**Task goal:** Every line below that holds the string "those" should be copied out.

**Material for this exercise:**
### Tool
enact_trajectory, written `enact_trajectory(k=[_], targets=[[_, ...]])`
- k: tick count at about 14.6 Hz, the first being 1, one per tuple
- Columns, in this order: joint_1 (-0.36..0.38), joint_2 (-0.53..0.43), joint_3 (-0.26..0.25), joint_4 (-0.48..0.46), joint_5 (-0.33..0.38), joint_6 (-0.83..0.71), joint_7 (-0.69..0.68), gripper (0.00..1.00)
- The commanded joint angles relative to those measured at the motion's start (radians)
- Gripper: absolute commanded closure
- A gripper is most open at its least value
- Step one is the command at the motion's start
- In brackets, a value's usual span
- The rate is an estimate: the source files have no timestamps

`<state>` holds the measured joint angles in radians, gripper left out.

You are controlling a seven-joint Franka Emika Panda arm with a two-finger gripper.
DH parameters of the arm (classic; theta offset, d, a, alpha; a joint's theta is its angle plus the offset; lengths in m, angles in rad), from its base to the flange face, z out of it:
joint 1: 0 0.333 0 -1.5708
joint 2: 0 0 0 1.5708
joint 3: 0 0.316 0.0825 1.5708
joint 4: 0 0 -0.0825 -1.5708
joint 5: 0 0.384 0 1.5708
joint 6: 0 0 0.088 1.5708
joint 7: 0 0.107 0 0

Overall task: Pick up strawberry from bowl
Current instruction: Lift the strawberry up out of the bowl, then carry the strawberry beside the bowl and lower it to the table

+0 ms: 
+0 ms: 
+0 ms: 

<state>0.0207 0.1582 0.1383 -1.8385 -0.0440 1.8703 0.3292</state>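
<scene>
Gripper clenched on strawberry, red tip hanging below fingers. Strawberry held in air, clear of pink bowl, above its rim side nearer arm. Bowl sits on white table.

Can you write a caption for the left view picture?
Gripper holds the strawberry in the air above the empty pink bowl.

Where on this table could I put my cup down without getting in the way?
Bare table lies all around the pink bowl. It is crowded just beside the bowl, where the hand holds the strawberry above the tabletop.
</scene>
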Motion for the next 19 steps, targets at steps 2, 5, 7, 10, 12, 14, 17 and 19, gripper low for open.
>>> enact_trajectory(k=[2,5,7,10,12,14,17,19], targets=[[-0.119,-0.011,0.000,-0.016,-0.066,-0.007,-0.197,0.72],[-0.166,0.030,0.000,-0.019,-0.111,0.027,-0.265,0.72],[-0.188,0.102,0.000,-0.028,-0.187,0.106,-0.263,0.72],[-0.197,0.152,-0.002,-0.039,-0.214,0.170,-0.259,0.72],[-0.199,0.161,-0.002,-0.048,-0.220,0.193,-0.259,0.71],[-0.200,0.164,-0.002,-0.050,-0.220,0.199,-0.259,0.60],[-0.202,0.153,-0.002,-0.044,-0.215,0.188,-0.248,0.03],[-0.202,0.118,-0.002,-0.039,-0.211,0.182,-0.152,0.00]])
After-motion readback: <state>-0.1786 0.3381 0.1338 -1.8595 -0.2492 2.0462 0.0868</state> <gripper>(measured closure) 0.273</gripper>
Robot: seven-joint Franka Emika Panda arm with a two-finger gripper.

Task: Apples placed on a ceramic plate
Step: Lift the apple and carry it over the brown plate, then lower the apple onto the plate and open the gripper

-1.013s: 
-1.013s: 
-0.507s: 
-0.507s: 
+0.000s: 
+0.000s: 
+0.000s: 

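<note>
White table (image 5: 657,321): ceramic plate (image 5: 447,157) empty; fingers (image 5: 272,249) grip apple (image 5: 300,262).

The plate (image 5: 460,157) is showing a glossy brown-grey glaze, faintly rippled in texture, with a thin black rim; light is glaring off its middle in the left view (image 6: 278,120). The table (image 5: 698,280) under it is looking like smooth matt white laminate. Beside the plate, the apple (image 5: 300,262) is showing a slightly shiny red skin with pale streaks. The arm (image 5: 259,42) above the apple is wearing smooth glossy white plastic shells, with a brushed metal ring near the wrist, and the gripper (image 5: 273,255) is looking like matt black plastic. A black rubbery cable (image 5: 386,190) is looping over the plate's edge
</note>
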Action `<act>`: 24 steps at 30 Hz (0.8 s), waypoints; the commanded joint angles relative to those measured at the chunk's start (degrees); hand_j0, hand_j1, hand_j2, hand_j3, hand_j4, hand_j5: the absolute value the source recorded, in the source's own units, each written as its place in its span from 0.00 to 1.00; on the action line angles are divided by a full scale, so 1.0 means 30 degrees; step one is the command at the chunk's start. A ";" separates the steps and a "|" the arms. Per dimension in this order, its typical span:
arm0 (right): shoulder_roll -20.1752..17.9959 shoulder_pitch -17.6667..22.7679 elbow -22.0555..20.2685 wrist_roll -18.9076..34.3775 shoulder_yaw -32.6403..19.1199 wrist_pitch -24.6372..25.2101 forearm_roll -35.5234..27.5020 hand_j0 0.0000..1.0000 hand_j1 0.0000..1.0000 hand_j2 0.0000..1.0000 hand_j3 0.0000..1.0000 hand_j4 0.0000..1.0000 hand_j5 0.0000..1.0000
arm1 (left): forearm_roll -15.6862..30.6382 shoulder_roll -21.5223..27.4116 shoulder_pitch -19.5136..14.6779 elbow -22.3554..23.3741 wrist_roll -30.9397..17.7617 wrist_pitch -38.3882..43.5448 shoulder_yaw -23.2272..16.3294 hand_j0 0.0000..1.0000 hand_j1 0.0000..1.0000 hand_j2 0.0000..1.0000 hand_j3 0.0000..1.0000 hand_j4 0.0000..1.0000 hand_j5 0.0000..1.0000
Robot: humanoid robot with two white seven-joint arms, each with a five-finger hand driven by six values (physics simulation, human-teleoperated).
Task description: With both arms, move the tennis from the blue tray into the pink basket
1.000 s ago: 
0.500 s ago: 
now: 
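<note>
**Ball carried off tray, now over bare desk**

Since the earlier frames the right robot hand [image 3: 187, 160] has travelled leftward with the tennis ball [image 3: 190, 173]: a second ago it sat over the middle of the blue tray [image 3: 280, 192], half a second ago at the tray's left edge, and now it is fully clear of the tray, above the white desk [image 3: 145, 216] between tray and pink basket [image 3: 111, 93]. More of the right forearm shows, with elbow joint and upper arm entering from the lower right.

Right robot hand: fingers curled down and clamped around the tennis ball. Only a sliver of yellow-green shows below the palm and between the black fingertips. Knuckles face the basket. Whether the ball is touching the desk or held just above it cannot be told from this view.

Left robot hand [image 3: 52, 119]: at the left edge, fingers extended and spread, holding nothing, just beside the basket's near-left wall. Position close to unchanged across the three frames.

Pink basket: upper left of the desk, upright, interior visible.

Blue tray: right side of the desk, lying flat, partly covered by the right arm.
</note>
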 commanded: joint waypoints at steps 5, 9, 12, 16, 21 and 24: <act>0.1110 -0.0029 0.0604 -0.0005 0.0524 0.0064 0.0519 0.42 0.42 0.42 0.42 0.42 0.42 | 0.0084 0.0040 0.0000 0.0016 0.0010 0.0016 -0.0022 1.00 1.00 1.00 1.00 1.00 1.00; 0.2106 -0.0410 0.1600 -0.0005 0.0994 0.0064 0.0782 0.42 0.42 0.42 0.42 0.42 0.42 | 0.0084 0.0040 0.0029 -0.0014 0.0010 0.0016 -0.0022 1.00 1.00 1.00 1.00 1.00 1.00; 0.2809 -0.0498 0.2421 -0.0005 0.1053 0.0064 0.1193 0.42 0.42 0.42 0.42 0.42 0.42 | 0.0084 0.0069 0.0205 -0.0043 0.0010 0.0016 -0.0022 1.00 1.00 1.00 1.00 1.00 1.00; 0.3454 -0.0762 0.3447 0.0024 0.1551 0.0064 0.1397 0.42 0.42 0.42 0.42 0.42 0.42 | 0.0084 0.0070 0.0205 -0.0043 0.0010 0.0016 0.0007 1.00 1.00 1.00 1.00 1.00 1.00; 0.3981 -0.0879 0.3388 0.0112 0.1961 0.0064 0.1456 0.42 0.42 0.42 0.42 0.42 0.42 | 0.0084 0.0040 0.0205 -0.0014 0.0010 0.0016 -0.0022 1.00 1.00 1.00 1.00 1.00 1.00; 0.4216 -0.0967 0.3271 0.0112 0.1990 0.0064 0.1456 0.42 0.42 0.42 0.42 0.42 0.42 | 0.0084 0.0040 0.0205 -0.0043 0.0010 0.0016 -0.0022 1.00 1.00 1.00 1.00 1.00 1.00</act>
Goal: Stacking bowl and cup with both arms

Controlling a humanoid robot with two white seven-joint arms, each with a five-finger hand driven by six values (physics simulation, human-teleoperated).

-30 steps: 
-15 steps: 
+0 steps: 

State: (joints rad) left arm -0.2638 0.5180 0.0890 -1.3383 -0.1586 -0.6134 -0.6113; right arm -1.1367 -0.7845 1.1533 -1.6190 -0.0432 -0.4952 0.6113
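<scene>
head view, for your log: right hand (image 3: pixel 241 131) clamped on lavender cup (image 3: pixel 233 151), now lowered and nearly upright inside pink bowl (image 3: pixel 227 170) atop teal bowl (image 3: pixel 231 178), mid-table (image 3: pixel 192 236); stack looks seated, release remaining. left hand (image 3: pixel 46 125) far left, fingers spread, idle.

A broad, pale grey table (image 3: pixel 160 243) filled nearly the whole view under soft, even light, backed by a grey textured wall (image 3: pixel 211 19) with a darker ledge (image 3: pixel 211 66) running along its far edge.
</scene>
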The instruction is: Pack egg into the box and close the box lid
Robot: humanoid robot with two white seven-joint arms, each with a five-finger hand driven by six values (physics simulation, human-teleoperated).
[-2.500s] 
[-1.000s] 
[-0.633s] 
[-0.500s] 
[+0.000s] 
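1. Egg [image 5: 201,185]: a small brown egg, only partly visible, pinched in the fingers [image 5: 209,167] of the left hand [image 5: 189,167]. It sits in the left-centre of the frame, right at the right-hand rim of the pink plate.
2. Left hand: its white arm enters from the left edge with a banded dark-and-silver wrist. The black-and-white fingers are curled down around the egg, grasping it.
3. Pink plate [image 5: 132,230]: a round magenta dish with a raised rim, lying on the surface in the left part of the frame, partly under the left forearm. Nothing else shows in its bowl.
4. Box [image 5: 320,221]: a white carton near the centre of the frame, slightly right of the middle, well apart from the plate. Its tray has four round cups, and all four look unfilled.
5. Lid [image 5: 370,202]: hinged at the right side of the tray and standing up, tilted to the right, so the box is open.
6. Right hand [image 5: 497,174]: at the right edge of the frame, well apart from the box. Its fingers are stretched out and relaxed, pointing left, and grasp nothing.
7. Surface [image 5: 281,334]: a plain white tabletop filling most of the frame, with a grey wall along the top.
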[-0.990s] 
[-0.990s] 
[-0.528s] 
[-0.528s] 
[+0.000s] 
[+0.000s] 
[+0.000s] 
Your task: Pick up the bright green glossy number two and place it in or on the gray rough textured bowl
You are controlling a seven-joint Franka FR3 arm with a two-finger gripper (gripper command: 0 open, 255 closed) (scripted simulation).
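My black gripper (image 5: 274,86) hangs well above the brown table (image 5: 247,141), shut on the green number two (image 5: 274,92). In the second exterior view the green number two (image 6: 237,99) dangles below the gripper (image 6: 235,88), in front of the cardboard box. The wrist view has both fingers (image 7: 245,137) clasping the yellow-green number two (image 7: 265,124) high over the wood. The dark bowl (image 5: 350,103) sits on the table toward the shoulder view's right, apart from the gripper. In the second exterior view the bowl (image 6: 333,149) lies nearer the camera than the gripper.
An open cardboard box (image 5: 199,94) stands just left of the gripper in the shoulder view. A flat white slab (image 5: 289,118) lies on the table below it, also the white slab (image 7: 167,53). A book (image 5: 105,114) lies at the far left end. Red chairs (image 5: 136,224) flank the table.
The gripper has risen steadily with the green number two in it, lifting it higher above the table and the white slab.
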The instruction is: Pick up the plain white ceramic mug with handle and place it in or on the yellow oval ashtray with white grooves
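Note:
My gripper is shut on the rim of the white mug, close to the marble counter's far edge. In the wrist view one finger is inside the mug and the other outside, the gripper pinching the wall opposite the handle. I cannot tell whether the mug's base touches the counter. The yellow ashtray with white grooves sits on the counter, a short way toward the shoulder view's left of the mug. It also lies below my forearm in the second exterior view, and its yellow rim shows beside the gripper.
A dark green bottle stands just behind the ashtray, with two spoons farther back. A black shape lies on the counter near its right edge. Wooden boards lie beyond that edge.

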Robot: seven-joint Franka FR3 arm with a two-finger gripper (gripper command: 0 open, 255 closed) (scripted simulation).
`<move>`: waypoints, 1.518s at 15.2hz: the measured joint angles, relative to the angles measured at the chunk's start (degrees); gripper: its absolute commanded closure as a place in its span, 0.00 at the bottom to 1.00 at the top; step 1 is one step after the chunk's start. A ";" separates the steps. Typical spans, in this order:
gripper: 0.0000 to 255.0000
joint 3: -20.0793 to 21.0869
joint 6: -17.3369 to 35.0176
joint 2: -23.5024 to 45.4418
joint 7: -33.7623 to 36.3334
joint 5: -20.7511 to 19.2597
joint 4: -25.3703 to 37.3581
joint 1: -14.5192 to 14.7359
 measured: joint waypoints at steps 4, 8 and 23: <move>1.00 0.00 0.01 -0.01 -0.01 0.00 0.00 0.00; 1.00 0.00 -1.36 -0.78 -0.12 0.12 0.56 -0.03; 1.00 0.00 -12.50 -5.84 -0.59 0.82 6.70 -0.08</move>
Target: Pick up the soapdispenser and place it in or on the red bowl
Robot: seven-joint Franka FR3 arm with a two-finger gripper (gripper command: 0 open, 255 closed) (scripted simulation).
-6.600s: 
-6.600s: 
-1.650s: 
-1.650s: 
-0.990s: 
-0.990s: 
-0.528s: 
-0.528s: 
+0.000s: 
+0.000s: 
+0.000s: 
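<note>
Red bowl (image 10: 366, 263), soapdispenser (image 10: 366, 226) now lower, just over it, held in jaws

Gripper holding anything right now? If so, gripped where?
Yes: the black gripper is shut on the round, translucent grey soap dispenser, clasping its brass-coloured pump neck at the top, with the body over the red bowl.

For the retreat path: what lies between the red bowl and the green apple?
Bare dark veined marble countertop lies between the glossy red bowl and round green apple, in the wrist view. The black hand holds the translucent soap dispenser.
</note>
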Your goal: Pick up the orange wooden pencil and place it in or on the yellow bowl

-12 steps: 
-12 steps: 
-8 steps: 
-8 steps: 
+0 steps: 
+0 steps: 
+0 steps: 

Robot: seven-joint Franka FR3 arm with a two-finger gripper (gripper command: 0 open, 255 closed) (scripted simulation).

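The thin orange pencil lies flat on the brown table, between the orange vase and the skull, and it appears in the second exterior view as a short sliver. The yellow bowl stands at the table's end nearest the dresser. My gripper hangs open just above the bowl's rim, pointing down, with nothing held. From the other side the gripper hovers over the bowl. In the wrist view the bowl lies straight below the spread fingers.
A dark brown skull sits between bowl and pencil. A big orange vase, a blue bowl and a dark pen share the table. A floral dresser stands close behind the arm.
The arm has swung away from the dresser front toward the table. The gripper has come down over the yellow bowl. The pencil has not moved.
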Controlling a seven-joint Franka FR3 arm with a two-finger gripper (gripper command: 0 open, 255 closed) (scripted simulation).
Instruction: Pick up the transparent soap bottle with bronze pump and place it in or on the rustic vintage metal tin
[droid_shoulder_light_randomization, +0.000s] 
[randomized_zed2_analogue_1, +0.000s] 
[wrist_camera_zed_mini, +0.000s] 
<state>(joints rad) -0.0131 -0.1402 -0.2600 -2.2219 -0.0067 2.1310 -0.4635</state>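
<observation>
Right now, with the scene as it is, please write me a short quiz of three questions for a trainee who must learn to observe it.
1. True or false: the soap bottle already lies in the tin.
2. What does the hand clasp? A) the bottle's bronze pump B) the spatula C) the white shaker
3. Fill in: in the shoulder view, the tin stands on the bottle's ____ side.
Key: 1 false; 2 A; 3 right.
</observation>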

**Response to this exercise:**
- The commanded joint angles relative to those measured at the motion's start (radians)
Action `<act>`: 24 steps at 30 Hz (0.8 s), waypoints; the commanded joint angles relative to those measured at the chunk's start (degrees); hand_j0, hand_j1, hand_j2, hand_j3, hand_j4, hand_j5: the absolute value the source recorded, in the source's own units, each written as its place in its span from 0.00 to 1.00; on the action line angles are divided by a full scale, so 1.0 means 30 degrees; step one is the command at the chunk's start. A ";" separates the steps and a "|" the arms. Per dimension in this order, its typical span:

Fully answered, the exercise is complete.